Roasted Phoenix Eye Meatballs

Roasted Phoenix Eye Meatballs

Overview

That day I saw a TV food program where the chef was teaching how to make water chestnut balls. I was very interested and quickly took notes and wrote them down, hoping to learn how to make them. I have eaten braised meatballs and lotus root meatballs. This watermelon meatball is very novel. I made it this weekend. I ate it deliciously one after another!

Tags

Ingredients

Steps

  1. Prepare the raw materials;

    Roasted Phoenix Eye Meatballs step 1
  2. Steam the quail eggs, peel them,

    Roasted Phoenix Eye Meatballs step 2
  3. Put the meat filling into a cooking bowl, add cooking wine, light soy sauce, salt, sugar, pepper powder, minced ginger, and chicken essence and mix well;

    Roasted Phoenix Eye Meatballs step 3
  4. Then rub a steamed bun into steamed bun residue, put it into the prepared meat filling, and mix well;

    Roasted Phoenix Eye Meatballs step 4
  5. Take a little meat filling, flatten it slightly, and wrap it with a quail egg.

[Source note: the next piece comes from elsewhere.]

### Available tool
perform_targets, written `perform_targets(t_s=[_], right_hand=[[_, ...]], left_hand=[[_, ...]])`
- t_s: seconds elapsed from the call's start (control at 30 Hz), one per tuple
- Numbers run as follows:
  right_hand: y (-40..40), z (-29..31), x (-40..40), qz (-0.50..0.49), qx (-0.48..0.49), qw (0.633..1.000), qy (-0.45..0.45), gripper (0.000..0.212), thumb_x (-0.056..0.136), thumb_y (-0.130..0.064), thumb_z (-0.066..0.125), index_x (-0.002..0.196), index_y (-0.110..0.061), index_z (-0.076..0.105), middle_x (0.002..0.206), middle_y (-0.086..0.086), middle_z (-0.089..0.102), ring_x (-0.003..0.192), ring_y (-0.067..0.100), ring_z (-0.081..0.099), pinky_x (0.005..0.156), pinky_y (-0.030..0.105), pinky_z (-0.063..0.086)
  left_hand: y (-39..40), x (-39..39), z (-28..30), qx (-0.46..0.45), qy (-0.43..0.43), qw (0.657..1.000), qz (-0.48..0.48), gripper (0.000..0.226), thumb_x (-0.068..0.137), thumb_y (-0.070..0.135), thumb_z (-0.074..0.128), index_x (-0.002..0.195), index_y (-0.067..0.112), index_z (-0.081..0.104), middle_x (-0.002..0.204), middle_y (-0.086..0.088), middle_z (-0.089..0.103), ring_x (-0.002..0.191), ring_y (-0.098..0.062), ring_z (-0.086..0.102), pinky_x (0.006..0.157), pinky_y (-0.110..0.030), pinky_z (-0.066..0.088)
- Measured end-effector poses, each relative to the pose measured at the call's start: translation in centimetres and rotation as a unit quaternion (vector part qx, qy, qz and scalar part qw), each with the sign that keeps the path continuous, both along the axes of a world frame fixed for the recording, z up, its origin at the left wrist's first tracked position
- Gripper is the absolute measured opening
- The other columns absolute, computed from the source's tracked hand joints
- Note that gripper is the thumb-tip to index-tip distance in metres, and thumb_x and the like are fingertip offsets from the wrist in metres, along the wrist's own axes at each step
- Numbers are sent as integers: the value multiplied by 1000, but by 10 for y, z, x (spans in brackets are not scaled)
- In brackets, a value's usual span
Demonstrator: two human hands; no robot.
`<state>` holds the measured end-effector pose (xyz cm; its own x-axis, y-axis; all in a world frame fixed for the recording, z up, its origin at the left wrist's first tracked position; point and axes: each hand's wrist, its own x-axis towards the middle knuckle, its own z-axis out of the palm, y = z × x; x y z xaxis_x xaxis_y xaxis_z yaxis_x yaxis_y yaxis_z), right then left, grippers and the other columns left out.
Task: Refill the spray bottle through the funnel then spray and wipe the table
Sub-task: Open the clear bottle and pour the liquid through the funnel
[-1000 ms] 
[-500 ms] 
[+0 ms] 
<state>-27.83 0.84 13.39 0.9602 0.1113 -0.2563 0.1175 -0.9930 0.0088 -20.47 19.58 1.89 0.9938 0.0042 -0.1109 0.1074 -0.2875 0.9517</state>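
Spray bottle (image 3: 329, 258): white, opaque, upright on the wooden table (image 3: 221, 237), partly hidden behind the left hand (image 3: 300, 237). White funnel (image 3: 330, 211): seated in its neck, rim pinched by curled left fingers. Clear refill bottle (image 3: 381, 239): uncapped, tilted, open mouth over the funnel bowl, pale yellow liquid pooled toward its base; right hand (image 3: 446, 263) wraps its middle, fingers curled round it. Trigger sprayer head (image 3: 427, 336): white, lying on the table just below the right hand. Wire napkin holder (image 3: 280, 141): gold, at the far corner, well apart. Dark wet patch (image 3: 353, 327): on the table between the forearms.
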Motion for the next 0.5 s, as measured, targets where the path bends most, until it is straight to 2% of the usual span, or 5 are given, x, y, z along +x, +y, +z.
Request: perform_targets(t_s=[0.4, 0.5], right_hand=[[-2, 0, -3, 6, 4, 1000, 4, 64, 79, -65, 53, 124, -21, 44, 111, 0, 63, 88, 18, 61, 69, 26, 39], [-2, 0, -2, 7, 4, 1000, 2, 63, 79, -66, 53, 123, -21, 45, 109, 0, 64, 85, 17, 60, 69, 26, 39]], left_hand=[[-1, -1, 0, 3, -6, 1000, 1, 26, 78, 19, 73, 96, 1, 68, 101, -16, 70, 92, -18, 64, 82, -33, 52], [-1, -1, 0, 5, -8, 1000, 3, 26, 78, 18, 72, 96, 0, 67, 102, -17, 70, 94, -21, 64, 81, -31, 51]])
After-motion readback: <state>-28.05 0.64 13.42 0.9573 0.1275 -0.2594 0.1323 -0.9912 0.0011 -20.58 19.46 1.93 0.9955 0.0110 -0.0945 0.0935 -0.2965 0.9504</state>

The meat filling should wrap the quail egg tightly and make it round;

    Roasted Phoenix Eye Meatballs step 5
  6. Heat the oil in the wok to 50% to 60% heat, add the wrapped meatballs, fry until golden brown and remove;

    Roasted Phoenix Eye Meatballs step 6
  7. Put the fried meatballs back into the wok, add hot water (the amount of water should cover the meatballs) and dark soy sauce, and cook for 2 minutes;

    Roasted Phoenix Eye Meatballs step 7
  8. Put the cooked meatballs into a plate, thicken the remaining soup and pour it over the meatballs on the plate.